[Data entries]
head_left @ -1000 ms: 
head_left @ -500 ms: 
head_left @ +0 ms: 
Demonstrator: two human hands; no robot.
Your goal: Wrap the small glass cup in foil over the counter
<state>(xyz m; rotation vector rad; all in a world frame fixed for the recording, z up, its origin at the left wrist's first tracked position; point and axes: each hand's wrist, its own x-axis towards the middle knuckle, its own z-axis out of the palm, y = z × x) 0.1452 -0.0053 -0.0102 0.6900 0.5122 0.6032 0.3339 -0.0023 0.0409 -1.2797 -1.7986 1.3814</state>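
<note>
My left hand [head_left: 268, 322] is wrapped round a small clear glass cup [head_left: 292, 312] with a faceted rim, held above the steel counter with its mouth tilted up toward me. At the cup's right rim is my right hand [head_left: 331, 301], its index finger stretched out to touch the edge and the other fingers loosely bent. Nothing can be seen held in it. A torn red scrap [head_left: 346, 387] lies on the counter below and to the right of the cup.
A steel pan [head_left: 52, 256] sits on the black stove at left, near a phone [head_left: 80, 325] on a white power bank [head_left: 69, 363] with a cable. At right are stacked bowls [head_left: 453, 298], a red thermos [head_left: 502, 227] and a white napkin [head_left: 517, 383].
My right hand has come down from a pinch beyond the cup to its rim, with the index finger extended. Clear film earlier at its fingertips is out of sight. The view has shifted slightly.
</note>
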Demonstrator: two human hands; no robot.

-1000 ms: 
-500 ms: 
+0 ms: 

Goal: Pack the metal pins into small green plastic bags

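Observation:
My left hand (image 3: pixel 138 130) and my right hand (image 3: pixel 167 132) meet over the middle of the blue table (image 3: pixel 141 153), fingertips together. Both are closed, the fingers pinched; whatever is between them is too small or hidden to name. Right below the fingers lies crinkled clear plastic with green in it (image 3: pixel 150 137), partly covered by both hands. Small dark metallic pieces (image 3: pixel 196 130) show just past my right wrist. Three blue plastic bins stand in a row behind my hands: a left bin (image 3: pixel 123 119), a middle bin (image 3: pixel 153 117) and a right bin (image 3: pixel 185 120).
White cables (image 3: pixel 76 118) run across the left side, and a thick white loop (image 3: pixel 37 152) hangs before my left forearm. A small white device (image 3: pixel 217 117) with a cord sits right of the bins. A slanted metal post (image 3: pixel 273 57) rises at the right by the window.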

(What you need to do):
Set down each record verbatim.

(Solution for this task):
head_left @ -1000 ms: 
head_left @ -500 ms: 
head_left @ +0 ms: 
Demonstrator: two human hands; no robot.
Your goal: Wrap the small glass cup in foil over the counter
<state>(xyz m; rotation vector rad; all in a world frame fixed for the recording, z up, its origin at the left wrist's first tracked position; point and axes: each hand's wrist, its own x-axis towards the middle knuckle, its own z-axis out of the palm, y = z × x) 0.1452 -0.0053 -0.0102 0.6900 0.5122 0.6032 0.3339 -0.0023 0.0409 -1.2797 -1.7986 1.3814</state>
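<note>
My left hand [head_left: 268, 322] is wrapped round a small clear glass cup [head_left: 292, 312] with a faceted rim, held above the steel counter with its mouth tilted up toward me. At the cup's right rim is my right hand [head_left: 331, 301], its index finger stretched out to touch the edge and the other fingers loosely bent. Nothing can be seen held in it. A torn red scrap [head_left: 346, 387] lies on the counter below and to the right of the cup.
A steel pan [head_left: 52, 256] sits on the black stove at left, near a phone [head_left: 80, 325] on a white power bank [head_left: 69, 363] with a cable. At right are stacked bowls [head_left: 453, 298], a red thermos [head_left: 502, 227] and a white napkin [head_left: 517, 383].
My right hand has come down from a pinch beyond the cup to its rim, with the index finger extended. Clear film earlier at its fingertips is out of sight. The view has shifted slightly.
</note>
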Demonstrator: two human hands; no robot.

-1000 ms: 
-500 ms: 
+0 ms: 

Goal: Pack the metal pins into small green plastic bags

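Observation:
My left hand (image 3: pixel 138 130) and my right hand (image 3: pixel 167 132) meet over the middle of the blue table (image 3: pixel 141 153), fingertips together. Both are closed, the fingers pinched; whatever is between them is too small or hidden to name. Right below the fingers lies crinkled clear plastic with green in it (image 3: pixel 150 137), partly covered by both hands. Small dark metallic pieces (image 3: pixel 196 130) show just past my right wrist. Three blue plastic bins stand in a row behind my hands: a left bin (image 3: pixel 123 119), a middle bin (image 3: pixel 153 117) and a right bin (image 3: pixel 185 120).
White cables (image 3: pixel 76 118) run across the left side, and a thick white loop (image 3: pixel 37 152) hangs before my left forearm. A small white device (image 3: pixel 217 117) with a cord sits right of the bins. A slanted metal post (image 3: pixel 273 57) rises at the right by the window.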

As written, the answer is complete.